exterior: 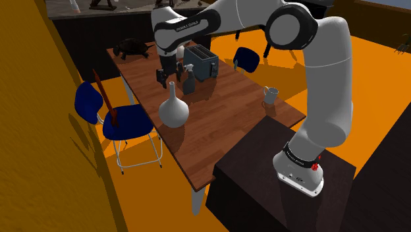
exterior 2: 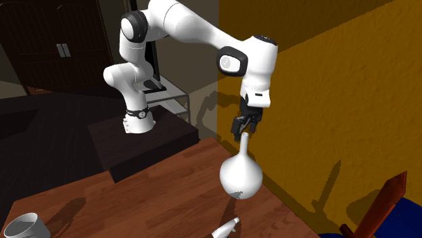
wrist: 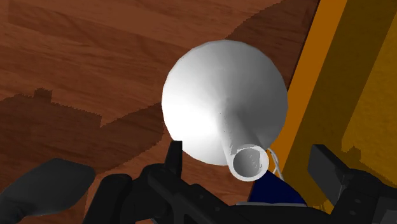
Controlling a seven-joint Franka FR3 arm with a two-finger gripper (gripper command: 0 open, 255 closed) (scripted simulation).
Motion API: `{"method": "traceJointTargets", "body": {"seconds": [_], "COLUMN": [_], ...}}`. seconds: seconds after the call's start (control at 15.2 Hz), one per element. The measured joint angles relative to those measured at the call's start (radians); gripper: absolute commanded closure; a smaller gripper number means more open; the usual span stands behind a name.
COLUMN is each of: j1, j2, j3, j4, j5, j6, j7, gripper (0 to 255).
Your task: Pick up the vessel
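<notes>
Centrally in the shoulder view, the white vessel (exterior: 173, 111) is seen upright on the wooden surface (exterior: 224, 125) under the end effector (exterior: 172, 78); the wrist view shows it opened around the neck, gripping nothing.

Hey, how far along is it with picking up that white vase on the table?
Done: the hand is lined up right above the neck of the vase. In hand: the approach. In the wrist view the open fingers stand either side of the neck's mouth without touching it. Left: lower a little, close on the neck and lift. The vase stands upright on the table, so nothing is picked up yet.
</notes>
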Motion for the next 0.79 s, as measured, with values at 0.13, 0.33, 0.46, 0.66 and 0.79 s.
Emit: {"method": "traceJointTargets", "body": {"seconds": [0.13, 0.33, 0.46, 0.66, 0.79], "j1": [0.0, 0.0, 0.0, 0.0, 0.0], "j2": [0.005, 0.006, 0.006, 0.006, 0.006], "j3": [0.0, -0.001, -0.001, -0.001, -0.001], "j4": [-0.007, -0.01, -0.01, -0.01, -0.01], "j5": [-0.001, -0.001, -0.001, -0.001, -0.001], "j6": [0.011, 0.016, 0.017, 0.017, 0.017], "j7": [0.001, 0.001, 0.001, 0.001, 0.001], "gripper": [0, 255, 255, 255, 255]}}
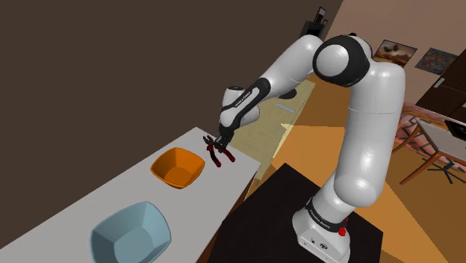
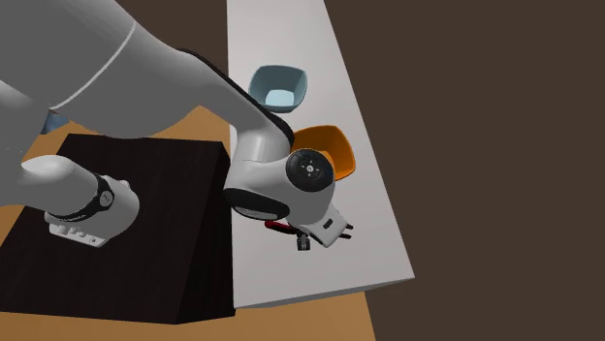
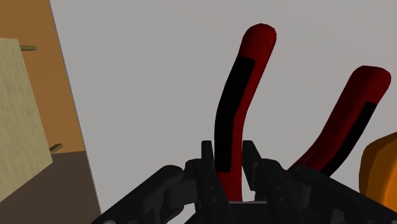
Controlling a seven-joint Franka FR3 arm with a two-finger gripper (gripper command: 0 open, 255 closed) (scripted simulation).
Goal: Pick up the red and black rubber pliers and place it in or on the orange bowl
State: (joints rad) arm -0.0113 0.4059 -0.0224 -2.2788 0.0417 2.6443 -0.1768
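Just right of the orange bowl (image 1: 178, 168) in the shoulder view, over grey counter (image 1: 89, 202): 1 red-and-black pliers (image 3: 238, 83), 1 handle pinched by black gripper (image 3: 230, 168).

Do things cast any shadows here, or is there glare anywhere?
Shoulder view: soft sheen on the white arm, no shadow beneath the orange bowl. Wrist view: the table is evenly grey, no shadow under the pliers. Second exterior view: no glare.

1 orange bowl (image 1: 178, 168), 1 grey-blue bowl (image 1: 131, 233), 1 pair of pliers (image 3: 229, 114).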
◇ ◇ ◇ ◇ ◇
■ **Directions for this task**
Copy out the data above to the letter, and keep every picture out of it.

■ **The completed task**
exterior: 
exterior 2: 
wrist: 
Controlling a seven-joint Franka FR3 arm with a two-finger gripper (gripper command: 0 open, 255 closed) (scripted simulation).
Motion API: `{"method": "traceJointTargets", "body": {"seconds": [_], "COLUMN": [_], ...}}`. seconds: seconds after the call's start (control at 15.2 Hz), one per element. The measured joint angles relative to those measured at the call's start (radians); gripper: absolute commanded closure; a smaller gripper number means more open; the usual span stands behind a name.
COLUMN is each of: j1, j2, j3, j4, j5, j6, j7, gripper (0 to 255).
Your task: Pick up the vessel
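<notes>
Centrally in the shoulder view, the white vessel (exterior: 173, 111) is seen upright on the wooden surface (exterior: 224, 125) under the end effector (exterior: 172, 78); the wrist view shows it opened around the neck, gripping nothing.

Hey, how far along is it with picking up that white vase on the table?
Done: the hand is lined up right above the neck of the vase. In hand: the approach. In the wrist view the open fingers stand either side of the neck's mouth without touching it. Left: lower a little, close on the neck and lift. The vase stands upright on the table, so nothing is picked up yet.
</notes>
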Motion for the next 0.79 s, as measured, with values at 0.13, 0.33, 0.46, 0.66 and 0.79 s.
Emit: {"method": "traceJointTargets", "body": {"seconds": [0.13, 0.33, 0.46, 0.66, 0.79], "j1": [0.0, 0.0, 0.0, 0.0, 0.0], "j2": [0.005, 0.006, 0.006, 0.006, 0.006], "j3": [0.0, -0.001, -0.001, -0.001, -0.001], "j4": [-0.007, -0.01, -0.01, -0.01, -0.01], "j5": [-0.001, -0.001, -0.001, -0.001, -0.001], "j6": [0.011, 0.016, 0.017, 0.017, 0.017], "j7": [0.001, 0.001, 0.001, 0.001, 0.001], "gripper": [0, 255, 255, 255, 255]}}
Controlling a seven-joint Franka FR3 arm with a two-finger gripper (gripper command: 0 open, 255 closed) (scripted simulation).
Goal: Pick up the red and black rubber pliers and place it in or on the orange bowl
State: (joints rad) arm -0.0113 0.4059 -0.0224 -2.2788 0.0417 2.6443 -0.1768
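Just right of the orange bowl (image 1: 178, 168) in the shoulder view, over grey counter (image 1: 89, 202): 1 red-and-black pliers (image 3: 238, 83), 1 handle pinched by black gripper (image 3: 230, 168).

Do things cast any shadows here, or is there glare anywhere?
Shoulder view: soft sheen on the white arm, no shadow beneath the orange bowl. Wrist view: the table is evenly grey, no shadow under the pliers. Second exterior view: no glare.

1 orange bowl (image 1: 178, 168), 1 grey-blue bowl (image 1: 131, 233), 1 pair of pliers (image 3: 229, 114).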

The requested output has been fully supplied.